▶ Assignment
All lines before the one containing "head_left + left", plus that line itself, are to be printed exactly as they appear below.
== == ==
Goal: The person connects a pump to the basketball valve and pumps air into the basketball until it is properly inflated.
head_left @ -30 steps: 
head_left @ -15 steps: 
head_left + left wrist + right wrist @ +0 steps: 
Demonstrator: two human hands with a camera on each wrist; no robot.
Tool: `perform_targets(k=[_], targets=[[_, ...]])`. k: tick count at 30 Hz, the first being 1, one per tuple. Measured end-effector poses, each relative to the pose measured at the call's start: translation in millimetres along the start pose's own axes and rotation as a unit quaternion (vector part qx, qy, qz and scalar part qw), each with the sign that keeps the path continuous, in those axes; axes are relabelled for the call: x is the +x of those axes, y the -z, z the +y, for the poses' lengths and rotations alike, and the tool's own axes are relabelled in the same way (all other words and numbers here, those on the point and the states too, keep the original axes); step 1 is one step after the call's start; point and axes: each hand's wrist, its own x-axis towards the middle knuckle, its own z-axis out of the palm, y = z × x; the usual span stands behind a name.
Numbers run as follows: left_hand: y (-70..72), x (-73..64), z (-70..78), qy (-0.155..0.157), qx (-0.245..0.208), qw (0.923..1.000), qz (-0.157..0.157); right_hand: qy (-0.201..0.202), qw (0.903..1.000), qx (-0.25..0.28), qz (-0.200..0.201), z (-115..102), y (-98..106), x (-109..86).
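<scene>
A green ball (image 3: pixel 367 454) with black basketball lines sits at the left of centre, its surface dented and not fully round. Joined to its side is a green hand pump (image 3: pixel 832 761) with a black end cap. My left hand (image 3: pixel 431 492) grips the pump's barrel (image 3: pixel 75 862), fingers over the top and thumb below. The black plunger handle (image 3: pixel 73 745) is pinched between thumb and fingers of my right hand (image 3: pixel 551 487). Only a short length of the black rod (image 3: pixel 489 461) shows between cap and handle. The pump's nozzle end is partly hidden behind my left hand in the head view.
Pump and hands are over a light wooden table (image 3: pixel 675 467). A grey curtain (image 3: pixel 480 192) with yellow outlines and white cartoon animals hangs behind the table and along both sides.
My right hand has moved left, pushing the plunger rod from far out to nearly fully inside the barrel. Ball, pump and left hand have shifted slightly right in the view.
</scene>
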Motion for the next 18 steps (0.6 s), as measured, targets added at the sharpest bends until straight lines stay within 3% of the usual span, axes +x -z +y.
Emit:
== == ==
▶ Answer space
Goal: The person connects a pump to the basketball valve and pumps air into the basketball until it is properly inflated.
head_left @ -30 steps: 
head_left @ -15 steps: 
head_left + left wrist + right wrist @ +0 steps: 

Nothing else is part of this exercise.